Separate KV cache from GemmaImpl #81

ufownl · 2024-03-05T12:26:18Z

This PR separates the KV cache from GemmaImpl so that we can continue specific chat conversations using the stored KV cache. It allows us to use a single Gemma instance to handle multiple ongoing multi-turn conversations.

austinvhuang · 2024-03-05T16:38:57Z

This is an interesting idea, I'm not at my desk today but a few pointers to be aware of in considering the design:

Add Self-Extend to the gemma.cpp #60 - one of the wishlist items we have is to add %save %load commands that uses blob stores to save and load KV cache state from disk.
I have a TODO to decouple things in in gemma.h/gemma.cc to better enable alternative frontends and improve composability in the https://github.com/google/gemma.cpp/tree/examples branch. Starting with decoupling cli args from the core library, but we can consider more composable use of weights/kvcache/activations as well.

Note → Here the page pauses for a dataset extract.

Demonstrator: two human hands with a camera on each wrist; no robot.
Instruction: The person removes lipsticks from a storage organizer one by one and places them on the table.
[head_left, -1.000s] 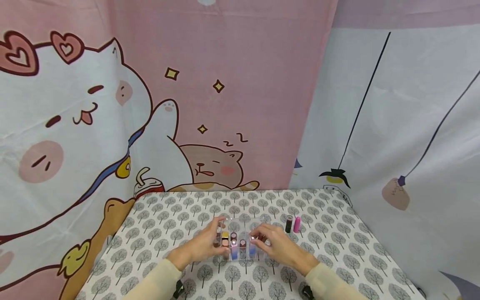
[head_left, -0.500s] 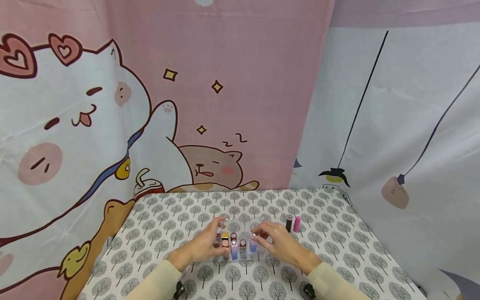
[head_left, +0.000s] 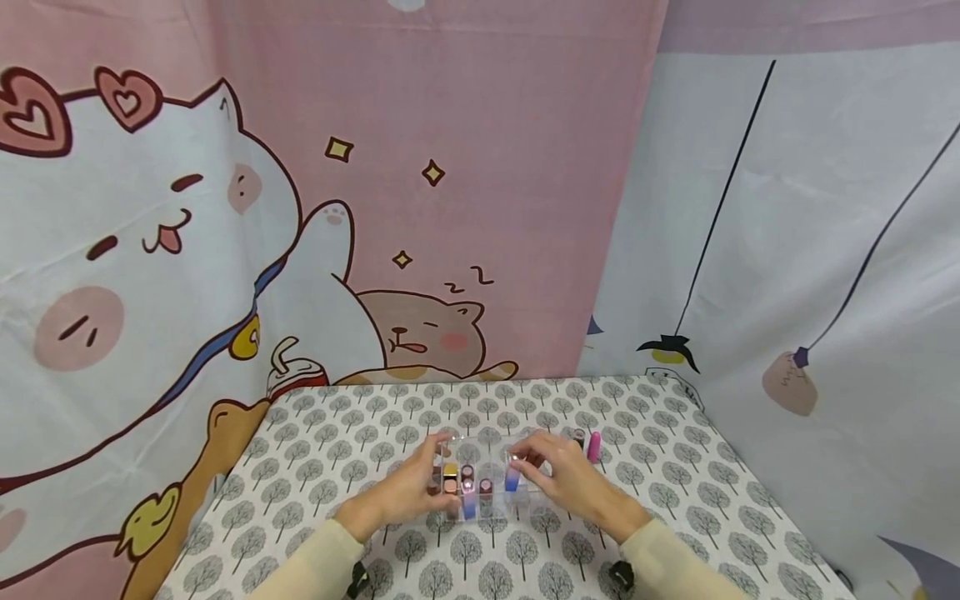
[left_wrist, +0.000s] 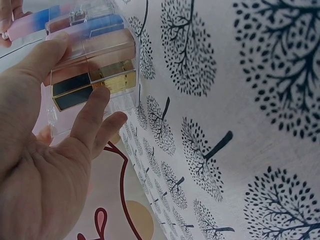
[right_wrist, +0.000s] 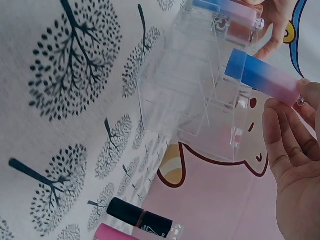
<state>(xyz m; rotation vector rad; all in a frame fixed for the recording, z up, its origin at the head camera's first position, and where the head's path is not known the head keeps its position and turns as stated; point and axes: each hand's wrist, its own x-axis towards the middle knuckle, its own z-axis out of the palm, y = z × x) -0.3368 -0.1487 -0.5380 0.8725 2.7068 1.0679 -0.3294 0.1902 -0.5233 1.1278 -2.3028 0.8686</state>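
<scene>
A clear plastic lipstick organizer (right_wrist: 172,82) stands on the tablecloth in front of me. My left hand (head_left: 401,492) grips its left end, thumb on the near side and fingers on the far side. Several tubes stand in the left compartments, among them a black-and-gold lipstick (left_wrist: 95,85) and a pink-and-blue tube (head_left: 468,504). Between thumb and fingertips, my right hand (head_left: 570,479) pinches the top of another pink-and-blue lipstick tube (right_wrist: 265,80). Its blue bottom hangs above the right-hand compartments, tilted in the right wrist view.
Right of the organizer, behind my right hand, stand a dark lipstick tube (right_wrist: 140,217) and a bright pink tube (head_left: 594,447). A tree-print cloth (head_left: 675,500) covers the table. Cartoon-printed curtains (head_left: 525,208) hang behind and at the sides.
My right hand has risen and moved slightly right, lifting the pink-and-blue lipstick tube up from the organizer. It now partly covers the dark tube. The left hand stays in place.
</scene>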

Won't have a chance to take a closer look before tonight but these may be of interest. Also can find us in discord if it's useful to chat https://discord.gg/H5jCBAWxAe

ufownl · 2024-03-06T03:38:14Z

one of the wishlist items we have is to add %save %load commands that uses blob stores to save and load KV cache state from disk.

Read/write KV cache from disk is useful but in many use cases, we may want to serialize/deserialize from another medium such as a remote DB. So if I use gemma.cpp as a library I prefer serialize/deserialize methods. 😊

but we can consider more composable use of weights/kvcache/activations as well.

Agreed, this will provide better flexibility and be more easily applied to more scenarios. As I mentioned in the PR, it's currently not possible to implement a single Gemma instance to handle multiple ongoing multi-turn conversations. If I want to handle multiple ongoing conversations, I have to load multiple copies of the weights, which consumes a lot of memory. In this use case, the serialization/deserialization/save/load methods are not needed for now, only need to temporarily store the KV cache corresponding to the conversation in memory.

austinvhuang

Looks good overall.

Main issue I have is I don't understand the reasoning for making CreateKVCache a method. Keeping it free seems more in line with the overall goal of composability between how the KV cace is used and its relationship to a model. Maybe there's a reason for this I'm not seeing?

A minor point to be aware of (no change needed) - this change does increase the parameter count for some functions and in the past the codebase transitioned from something similar with more flexible / decoupled, longer signatures to a more consolidated signature (with the Gemma class consolidating state).

My personal preference is to keep state as decoupled as possible even if it means slightly more verbosity, so I'm fine with this direction. Just be aware this PR is partly reverting tradeoffs (reducing verbosity at the expense of coupling state) from earlier iterations.

austinvhuang · 2024-03-06T03:46:21Z

gemma.cc

  PROFILER_ZONE("Startup.tokenizer");

  HWY_ASSERT(tokenizer.Load(args.tokenizer.path).ok());
 }

+template <class Config>
+KVCache GemmaImpl<Config>::CreateKVCache() const {


What's the rationale behind making this a method vs. leaving it as a free function? It seems like it would be more flexible / decoupled keeping it as a free function.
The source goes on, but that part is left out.